**WHAT YOU WILL DO**
Look through the lines below and extract each one that contains "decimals".
=== DATASET ===
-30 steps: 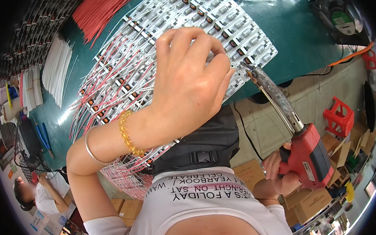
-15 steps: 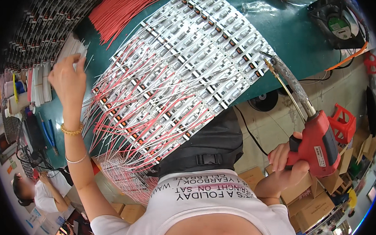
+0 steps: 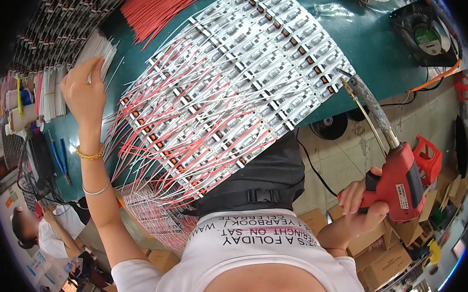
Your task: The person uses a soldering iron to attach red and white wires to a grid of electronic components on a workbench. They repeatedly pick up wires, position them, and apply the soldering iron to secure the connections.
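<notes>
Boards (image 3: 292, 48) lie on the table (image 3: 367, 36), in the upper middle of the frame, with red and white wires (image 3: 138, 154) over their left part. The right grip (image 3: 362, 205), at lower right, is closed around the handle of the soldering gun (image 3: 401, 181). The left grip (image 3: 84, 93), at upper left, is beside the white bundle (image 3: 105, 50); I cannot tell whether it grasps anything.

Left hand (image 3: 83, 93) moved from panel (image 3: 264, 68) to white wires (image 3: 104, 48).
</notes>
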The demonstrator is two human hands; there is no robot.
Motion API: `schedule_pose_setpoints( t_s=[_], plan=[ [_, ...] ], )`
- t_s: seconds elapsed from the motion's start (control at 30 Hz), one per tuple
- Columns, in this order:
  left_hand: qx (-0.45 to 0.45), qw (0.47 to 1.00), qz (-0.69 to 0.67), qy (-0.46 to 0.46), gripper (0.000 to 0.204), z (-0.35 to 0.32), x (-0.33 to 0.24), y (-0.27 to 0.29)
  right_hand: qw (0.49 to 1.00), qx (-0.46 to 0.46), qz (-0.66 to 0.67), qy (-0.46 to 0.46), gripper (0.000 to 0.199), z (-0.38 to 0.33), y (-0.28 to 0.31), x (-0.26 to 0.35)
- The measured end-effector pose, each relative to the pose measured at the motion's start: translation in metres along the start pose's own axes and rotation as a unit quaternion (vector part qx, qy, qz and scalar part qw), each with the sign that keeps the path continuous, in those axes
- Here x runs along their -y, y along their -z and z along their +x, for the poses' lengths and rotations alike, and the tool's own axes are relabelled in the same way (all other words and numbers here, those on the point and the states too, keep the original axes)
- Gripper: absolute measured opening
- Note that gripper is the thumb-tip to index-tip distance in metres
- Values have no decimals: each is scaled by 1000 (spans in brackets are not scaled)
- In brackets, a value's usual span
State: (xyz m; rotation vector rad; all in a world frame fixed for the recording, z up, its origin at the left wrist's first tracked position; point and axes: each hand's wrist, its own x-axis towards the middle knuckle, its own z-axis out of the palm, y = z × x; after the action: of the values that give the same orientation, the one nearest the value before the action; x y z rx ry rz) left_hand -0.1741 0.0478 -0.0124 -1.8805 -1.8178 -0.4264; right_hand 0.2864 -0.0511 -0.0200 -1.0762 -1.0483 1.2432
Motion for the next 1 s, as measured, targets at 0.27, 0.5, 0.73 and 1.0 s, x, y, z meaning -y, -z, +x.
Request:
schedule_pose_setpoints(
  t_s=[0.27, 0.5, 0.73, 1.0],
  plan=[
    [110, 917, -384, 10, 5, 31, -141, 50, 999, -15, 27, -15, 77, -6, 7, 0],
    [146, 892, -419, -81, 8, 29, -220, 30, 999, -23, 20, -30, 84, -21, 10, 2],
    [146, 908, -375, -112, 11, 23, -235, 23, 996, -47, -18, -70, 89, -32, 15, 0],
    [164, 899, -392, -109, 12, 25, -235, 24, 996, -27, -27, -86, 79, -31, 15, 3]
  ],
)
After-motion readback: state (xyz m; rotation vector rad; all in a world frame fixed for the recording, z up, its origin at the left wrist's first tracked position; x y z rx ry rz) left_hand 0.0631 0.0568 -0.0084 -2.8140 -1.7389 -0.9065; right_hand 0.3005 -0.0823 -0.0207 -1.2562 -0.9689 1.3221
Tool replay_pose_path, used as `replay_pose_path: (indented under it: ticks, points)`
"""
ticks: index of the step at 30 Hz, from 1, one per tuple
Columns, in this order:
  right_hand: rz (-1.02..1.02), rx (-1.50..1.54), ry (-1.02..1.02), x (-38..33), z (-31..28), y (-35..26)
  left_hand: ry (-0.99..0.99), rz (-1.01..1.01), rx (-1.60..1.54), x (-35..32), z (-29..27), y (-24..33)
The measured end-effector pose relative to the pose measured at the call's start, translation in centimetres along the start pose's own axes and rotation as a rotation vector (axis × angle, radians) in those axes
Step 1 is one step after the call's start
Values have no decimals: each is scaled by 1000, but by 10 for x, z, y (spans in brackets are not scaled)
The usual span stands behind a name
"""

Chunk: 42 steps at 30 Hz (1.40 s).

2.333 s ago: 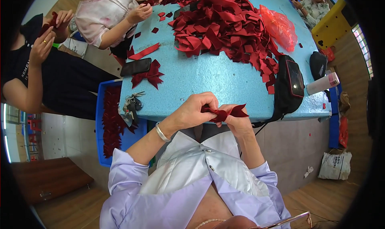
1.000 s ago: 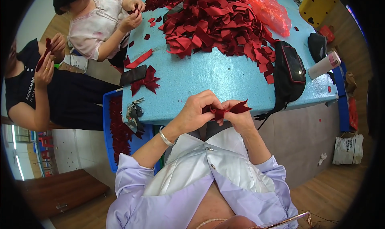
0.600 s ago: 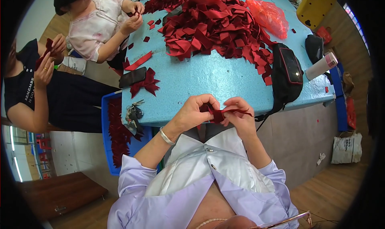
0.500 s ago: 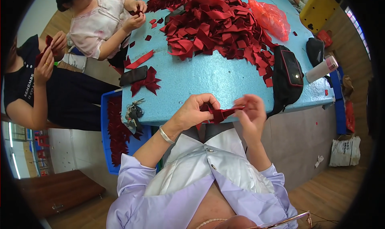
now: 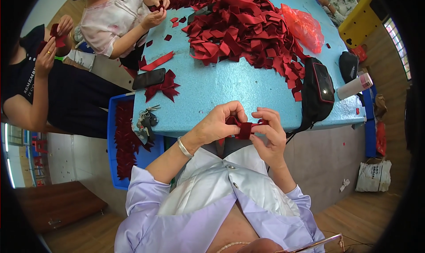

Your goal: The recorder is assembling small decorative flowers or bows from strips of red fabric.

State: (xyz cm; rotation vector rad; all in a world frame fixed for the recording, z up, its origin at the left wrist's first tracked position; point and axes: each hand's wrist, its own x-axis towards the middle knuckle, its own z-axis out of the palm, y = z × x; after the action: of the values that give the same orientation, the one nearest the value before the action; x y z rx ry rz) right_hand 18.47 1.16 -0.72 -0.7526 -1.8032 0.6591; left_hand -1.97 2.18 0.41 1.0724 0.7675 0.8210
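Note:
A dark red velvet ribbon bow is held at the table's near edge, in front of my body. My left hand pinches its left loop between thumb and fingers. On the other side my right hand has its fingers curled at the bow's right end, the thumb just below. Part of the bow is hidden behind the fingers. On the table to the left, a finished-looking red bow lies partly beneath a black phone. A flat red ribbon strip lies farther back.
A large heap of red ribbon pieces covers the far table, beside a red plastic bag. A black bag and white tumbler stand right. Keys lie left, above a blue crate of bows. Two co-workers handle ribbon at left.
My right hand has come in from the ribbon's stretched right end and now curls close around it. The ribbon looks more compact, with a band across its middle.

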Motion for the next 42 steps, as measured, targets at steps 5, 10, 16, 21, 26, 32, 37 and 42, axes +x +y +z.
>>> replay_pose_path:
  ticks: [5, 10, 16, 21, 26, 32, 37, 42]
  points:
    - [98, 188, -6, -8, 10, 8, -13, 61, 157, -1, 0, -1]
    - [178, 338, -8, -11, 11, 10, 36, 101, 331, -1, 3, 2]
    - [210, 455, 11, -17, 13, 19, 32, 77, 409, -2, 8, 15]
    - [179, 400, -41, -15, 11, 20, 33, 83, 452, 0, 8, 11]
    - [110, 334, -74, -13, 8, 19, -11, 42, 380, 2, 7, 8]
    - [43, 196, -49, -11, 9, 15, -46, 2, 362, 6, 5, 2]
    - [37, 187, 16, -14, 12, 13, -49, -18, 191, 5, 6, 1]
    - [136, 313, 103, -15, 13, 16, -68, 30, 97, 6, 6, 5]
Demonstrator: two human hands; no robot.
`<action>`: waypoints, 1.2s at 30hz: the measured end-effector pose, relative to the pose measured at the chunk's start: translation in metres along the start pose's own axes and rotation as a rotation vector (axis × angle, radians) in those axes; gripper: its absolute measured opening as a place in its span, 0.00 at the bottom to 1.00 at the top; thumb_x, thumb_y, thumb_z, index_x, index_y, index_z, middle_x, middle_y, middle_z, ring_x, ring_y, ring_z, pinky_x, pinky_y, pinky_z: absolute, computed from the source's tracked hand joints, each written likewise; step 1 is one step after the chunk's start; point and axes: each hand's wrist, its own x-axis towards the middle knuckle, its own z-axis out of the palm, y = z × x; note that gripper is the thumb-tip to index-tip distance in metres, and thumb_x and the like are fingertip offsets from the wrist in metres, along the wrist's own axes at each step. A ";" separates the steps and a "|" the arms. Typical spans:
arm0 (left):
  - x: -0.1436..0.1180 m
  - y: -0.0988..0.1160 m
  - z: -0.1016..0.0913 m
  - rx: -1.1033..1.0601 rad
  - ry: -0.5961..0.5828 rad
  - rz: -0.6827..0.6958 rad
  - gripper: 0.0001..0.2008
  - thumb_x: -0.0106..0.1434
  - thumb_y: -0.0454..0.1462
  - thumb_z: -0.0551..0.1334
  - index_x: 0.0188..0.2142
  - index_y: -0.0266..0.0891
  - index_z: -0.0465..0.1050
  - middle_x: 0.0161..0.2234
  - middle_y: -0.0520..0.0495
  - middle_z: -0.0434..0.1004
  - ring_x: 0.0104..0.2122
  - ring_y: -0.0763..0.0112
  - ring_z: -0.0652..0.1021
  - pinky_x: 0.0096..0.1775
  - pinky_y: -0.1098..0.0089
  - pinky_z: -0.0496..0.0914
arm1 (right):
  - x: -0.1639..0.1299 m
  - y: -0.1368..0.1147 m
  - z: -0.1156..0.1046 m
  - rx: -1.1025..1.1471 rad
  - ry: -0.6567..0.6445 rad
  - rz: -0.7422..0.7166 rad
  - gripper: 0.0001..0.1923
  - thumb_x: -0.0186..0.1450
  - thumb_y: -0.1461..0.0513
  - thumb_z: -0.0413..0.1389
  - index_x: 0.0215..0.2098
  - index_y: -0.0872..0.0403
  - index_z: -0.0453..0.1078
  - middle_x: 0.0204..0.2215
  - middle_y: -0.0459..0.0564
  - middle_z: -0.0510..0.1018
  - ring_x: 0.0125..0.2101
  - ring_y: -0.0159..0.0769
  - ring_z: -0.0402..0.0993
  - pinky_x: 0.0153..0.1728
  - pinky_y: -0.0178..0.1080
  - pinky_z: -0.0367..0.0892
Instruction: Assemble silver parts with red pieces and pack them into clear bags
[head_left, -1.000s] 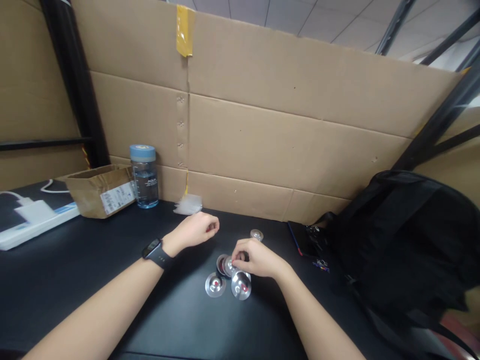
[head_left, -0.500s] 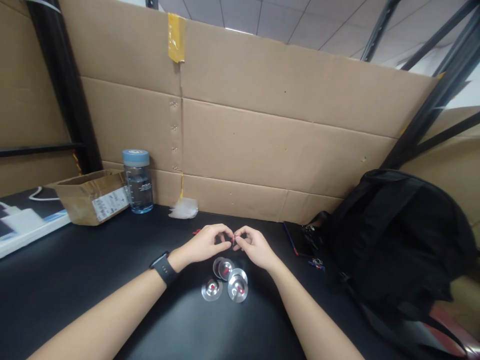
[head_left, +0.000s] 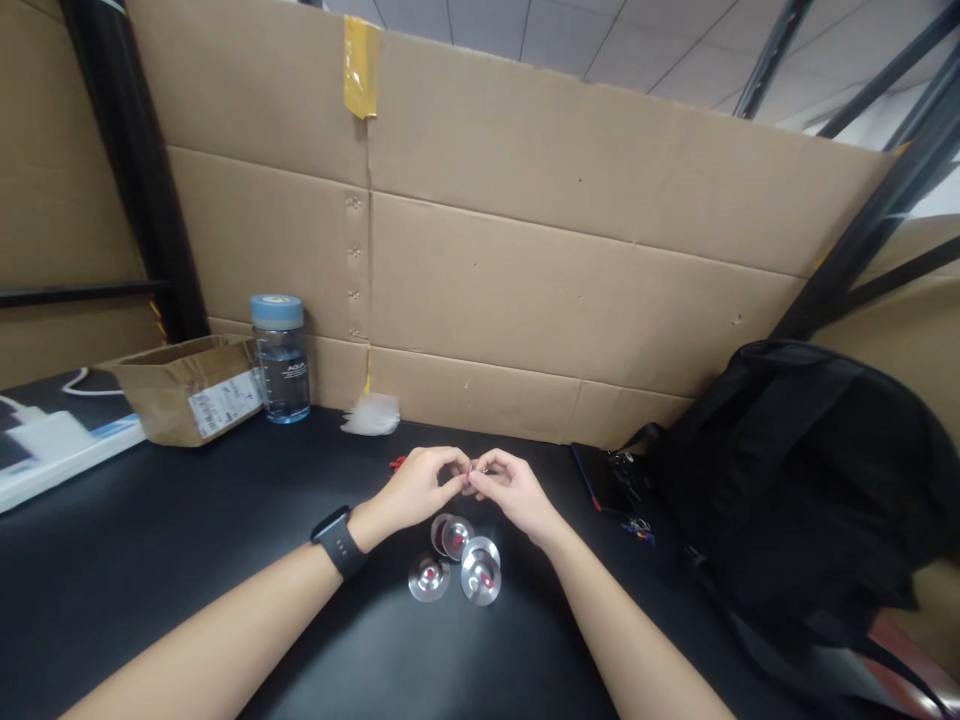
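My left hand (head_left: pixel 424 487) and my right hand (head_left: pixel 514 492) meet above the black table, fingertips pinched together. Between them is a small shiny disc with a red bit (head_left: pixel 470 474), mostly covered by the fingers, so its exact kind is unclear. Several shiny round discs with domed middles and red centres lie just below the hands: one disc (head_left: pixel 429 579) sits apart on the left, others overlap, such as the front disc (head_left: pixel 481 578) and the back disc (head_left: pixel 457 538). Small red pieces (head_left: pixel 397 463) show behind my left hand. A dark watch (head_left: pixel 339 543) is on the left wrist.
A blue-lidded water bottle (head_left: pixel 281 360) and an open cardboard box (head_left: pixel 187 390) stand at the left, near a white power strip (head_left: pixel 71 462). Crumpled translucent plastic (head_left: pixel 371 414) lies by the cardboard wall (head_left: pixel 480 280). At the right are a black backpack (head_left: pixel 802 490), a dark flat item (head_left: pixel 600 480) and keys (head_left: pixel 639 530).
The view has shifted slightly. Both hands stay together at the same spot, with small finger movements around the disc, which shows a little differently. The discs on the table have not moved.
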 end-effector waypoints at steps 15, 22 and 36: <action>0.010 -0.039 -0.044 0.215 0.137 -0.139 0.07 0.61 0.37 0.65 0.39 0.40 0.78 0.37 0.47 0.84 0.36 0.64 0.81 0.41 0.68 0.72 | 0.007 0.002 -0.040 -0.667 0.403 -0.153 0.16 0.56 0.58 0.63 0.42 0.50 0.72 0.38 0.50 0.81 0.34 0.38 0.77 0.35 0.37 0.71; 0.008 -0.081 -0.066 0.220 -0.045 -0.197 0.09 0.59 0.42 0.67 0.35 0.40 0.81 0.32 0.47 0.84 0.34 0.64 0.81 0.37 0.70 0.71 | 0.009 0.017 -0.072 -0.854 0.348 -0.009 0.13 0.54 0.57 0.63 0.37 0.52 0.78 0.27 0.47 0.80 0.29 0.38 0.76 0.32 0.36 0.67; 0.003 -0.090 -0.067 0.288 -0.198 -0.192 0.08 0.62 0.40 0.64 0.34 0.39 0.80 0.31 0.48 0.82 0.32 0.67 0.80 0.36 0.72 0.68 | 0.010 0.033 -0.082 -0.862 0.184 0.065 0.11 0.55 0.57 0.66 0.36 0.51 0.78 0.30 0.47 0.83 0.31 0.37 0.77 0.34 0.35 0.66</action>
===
**RESPONSE**
- Values have no decimals: each is scaled by 1000 (spans in brackets are not scaled)
Values have no decimals: each is scaled by 1000, but by 10 for x, z, y (spans in brackets are not scaled)

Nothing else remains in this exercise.